Diddlysquats · 22/11/2018 17:57

You've got this. I think you've got this. Do you think you've got this?

Innocentconglomeration · 22/11/2018 17:58

I am so angry at your demonisation of "SS families" and your insistence that you aren't one.

Abuse doesn't just happen in working class poor families you know.

Excited101 · 22/11/2018 17:59

YANBU OP. Go back to your children’s centre, no one will think anything of anything and you’ll feel a lot more ‘over it’ more quickly if you move past it. Anyone having a go about anything you’ve said needs to take a good long look at themselves, you’ve said nothing wrong, we ALL know what you meant with some of your phrasing. People are just being picky. Flowers

lyndar · 22/11/2018 18:00

@discopisco we are not one of those because we are professionals -hahaha
You have openly admitted you are exhausted so take the support social services offer you
Why do you think social services get involved ❓
They are not just there to take children away from neglectful parents

Diddlysquats · 22/11/2018 18:01

lyndar. I don't think that is helping.

lyndar · 22/11/2018 18:03

@Diddlysquats I couldn't give a diddly squat
She is airing her annoyance and so am I

discopisco · 22/11/2018 18:03

We have a humidifier, snufflebabe drops, the snufflebabe aspirator, copious amounts of saline drops, a Chico next to me cot that tilts (which he refuses to sleep in), I've taken him into the bathroom and let the steam from a hot shower hopefully ease his stuffy nose. I've tried baby massage. The only thing I haven't done is take him for regular walks as I'm scared he'll catch something on top of what he already has. I don't think I have PND (yet) as I'm not all doom and gloom (despite what my replies on this thread might sound like!)- I'm really upset at the SS referral and how it's possibly clouded everyone at the Ccs views about me. I don't want to watched like a hawk and be looked upon with suspicion.

OP posts:
lyndar · 22/11/2018 18:03

And social services will help her

Diddlysquats · 22/11/2018 18:04

OP, it's quite possible you already have PND. Do you have a good relationship with your GP? Bare in mind, SS will request information from your GP. You try to do everything right and you're reported to SS ffs. It's how it works. So you need to play the game if you want them out of your life.
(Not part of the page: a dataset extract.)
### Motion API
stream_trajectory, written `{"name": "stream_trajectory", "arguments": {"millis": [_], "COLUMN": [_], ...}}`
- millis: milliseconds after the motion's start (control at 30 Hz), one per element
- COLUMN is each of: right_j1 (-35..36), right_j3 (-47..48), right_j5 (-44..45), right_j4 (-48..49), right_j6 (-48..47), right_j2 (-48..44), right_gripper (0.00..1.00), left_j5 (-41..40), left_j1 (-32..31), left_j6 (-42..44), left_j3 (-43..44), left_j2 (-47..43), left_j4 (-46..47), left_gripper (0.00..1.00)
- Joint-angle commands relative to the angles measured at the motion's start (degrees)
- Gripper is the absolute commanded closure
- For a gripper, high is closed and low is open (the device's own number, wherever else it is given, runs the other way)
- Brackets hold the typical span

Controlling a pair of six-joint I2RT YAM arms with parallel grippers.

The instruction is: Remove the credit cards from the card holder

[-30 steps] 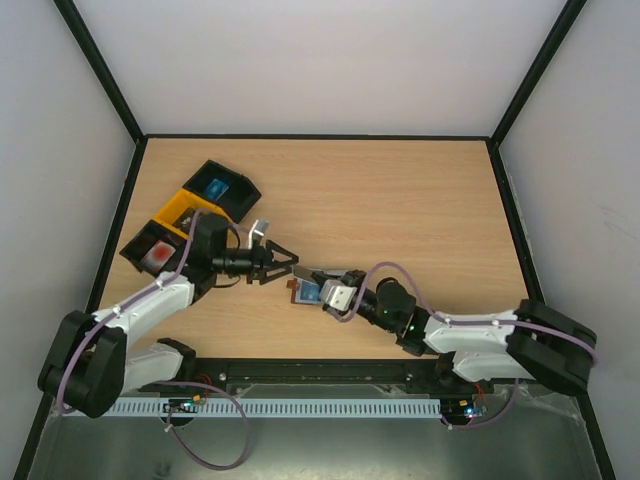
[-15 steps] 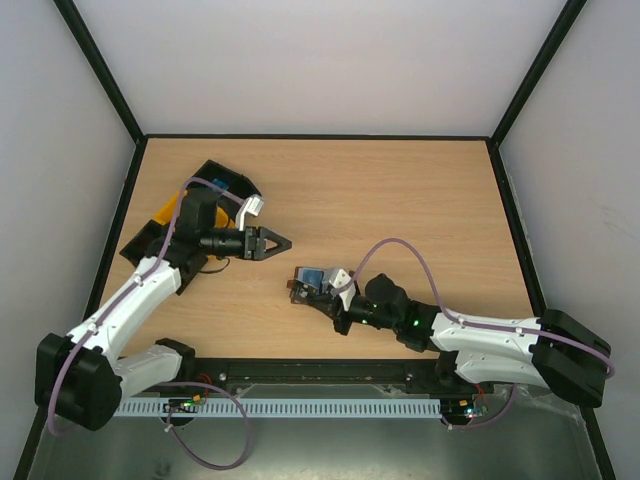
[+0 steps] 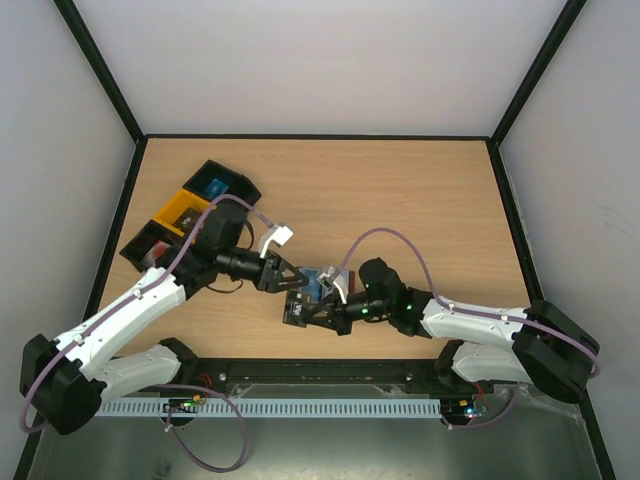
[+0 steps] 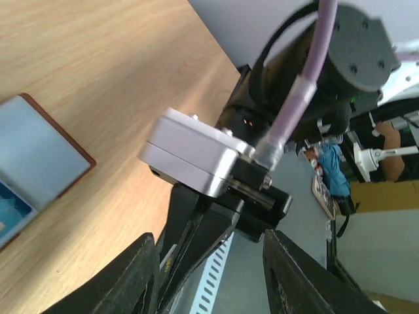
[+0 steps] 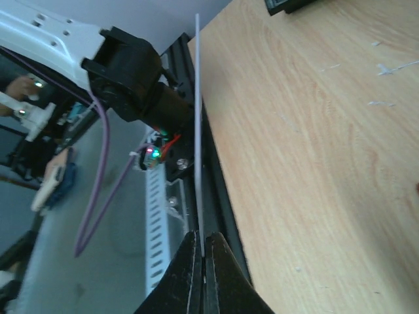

discopisco · 22/11/2018 18:06

@lyndar- I am open to seeking support when I deem it necessary and other than with his sleep (which we were going to do privately anyway) I don't feel I do . I don't want it thrust upon me like it has.

OP posts:
danni0509 · 22/11/2018 18:07

@Diddlysquats Wish there was a like button for this.

Welcome to the world of parenting OP where you can't do right for doing wrong.